» TO DO
Your answer should hold exactly the lines below from the line with "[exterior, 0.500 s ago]" through the line with "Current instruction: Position", both included, and no pictures at all.

» ENTRIES SUPPLIED
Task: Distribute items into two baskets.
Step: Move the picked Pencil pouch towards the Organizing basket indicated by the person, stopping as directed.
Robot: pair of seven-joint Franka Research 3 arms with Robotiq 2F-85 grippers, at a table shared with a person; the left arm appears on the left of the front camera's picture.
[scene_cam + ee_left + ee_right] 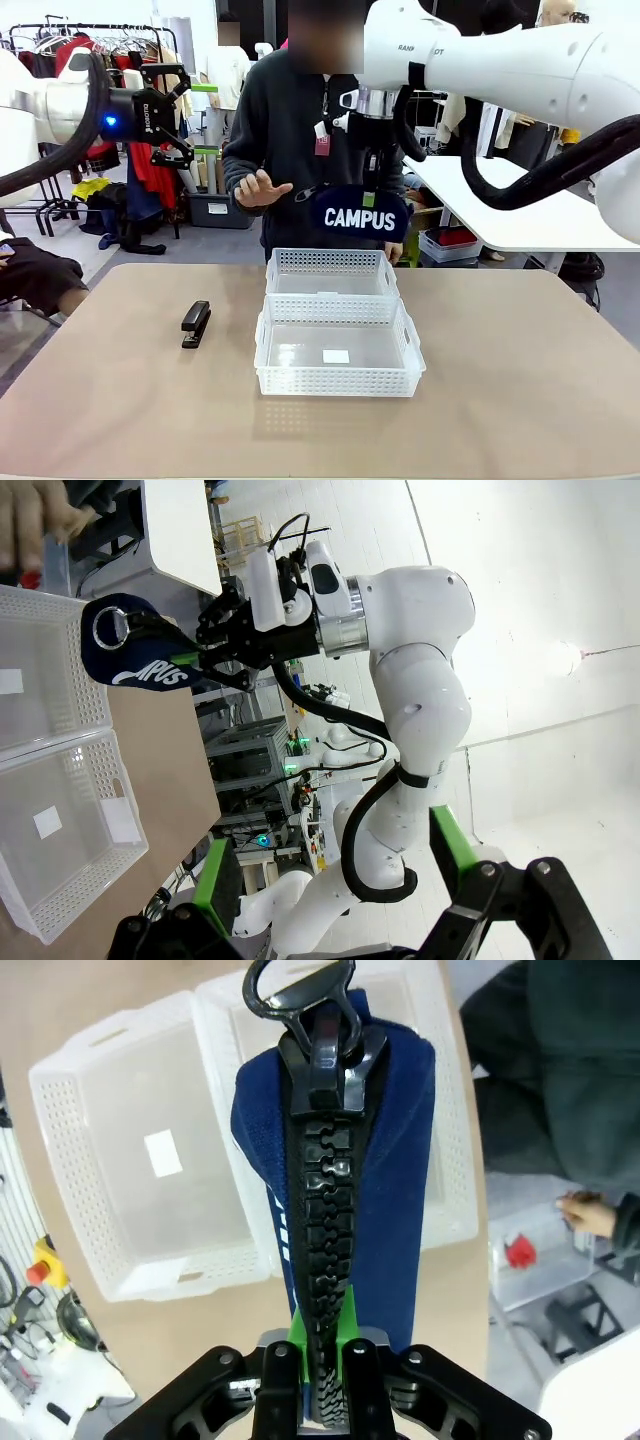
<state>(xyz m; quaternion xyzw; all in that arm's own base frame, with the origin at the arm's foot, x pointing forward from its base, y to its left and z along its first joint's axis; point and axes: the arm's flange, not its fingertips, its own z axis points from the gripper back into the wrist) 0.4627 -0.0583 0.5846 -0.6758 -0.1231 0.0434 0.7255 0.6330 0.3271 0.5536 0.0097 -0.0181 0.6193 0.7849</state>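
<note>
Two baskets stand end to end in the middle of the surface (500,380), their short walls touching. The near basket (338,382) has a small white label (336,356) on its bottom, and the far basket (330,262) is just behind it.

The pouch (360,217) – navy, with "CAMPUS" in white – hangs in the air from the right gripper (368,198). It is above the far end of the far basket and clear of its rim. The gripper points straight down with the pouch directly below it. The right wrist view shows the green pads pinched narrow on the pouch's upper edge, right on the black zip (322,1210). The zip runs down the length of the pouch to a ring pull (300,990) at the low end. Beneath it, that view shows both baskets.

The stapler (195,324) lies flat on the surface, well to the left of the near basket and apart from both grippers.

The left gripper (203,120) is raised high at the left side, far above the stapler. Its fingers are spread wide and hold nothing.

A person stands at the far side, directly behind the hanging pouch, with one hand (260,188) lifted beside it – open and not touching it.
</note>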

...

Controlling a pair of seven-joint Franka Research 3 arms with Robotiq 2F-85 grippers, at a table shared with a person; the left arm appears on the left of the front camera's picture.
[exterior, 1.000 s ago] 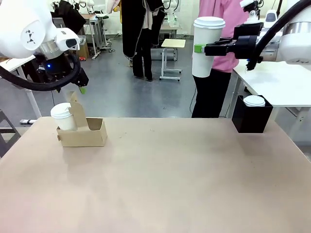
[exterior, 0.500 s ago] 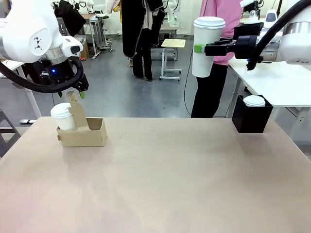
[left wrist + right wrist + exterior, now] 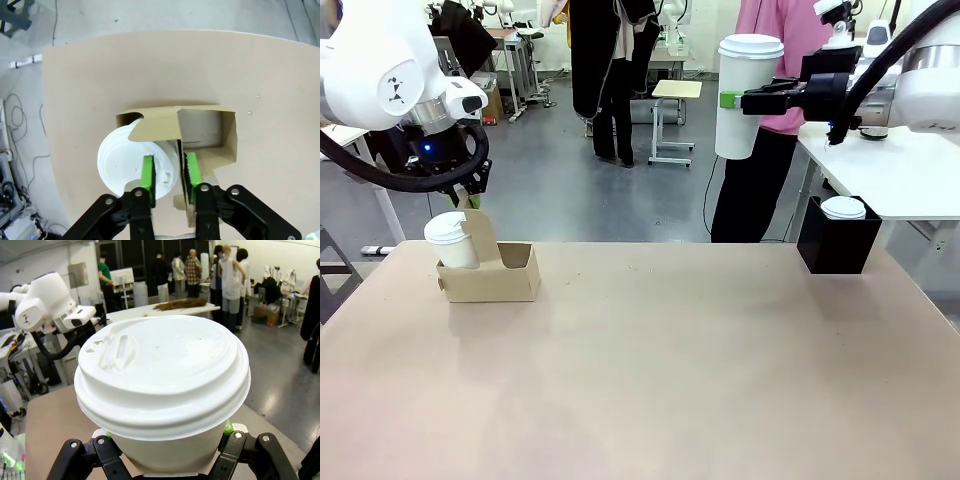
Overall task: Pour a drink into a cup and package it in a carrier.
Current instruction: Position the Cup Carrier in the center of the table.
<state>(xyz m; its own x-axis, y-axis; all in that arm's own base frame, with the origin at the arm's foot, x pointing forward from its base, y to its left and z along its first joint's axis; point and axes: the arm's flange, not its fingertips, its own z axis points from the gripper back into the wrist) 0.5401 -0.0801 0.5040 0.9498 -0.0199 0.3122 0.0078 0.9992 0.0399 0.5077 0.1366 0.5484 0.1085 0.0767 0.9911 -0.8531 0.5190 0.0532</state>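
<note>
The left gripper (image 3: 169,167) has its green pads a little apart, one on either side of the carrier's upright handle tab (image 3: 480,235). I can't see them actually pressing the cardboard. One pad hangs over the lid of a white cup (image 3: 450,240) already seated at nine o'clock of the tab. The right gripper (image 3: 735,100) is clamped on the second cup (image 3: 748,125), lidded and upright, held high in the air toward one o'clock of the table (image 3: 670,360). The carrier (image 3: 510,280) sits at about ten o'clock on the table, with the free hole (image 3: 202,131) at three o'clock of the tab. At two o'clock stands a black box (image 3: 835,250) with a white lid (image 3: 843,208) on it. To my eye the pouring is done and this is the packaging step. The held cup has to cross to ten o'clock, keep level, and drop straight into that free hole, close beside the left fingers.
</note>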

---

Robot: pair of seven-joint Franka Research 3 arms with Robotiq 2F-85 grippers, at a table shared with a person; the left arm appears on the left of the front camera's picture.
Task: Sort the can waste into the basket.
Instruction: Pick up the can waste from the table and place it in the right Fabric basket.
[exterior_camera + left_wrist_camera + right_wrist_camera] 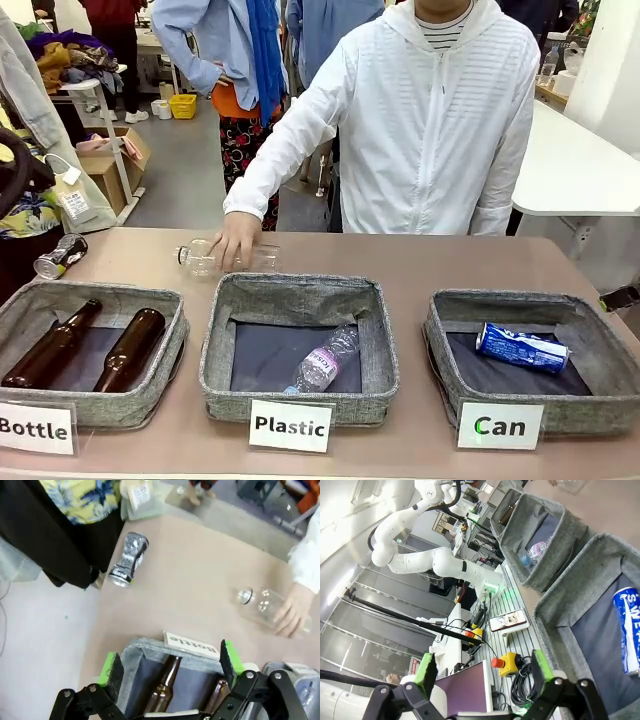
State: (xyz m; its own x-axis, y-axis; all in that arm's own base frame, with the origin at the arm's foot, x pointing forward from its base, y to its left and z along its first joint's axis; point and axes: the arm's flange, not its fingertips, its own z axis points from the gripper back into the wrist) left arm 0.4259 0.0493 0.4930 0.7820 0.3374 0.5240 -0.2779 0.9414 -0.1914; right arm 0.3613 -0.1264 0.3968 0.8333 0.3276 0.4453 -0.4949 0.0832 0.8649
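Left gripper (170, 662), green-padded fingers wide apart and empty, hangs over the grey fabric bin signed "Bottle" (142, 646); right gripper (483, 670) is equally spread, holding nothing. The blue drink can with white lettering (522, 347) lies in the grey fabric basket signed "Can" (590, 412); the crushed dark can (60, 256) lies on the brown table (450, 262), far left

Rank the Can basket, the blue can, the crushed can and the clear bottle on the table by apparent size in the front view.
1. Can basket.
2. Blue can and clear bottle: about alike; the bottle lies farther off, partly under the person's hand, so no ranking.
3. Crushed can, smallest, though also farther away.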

» ANSWER BOX
[exterior, 0.500 s ago] 
[left wrist + right wrist + exterior, now] 
Overall task: Pour a drink into a cup and package it in a carrier.
Current instruction: Position the Cup Carrier in the center of the table.

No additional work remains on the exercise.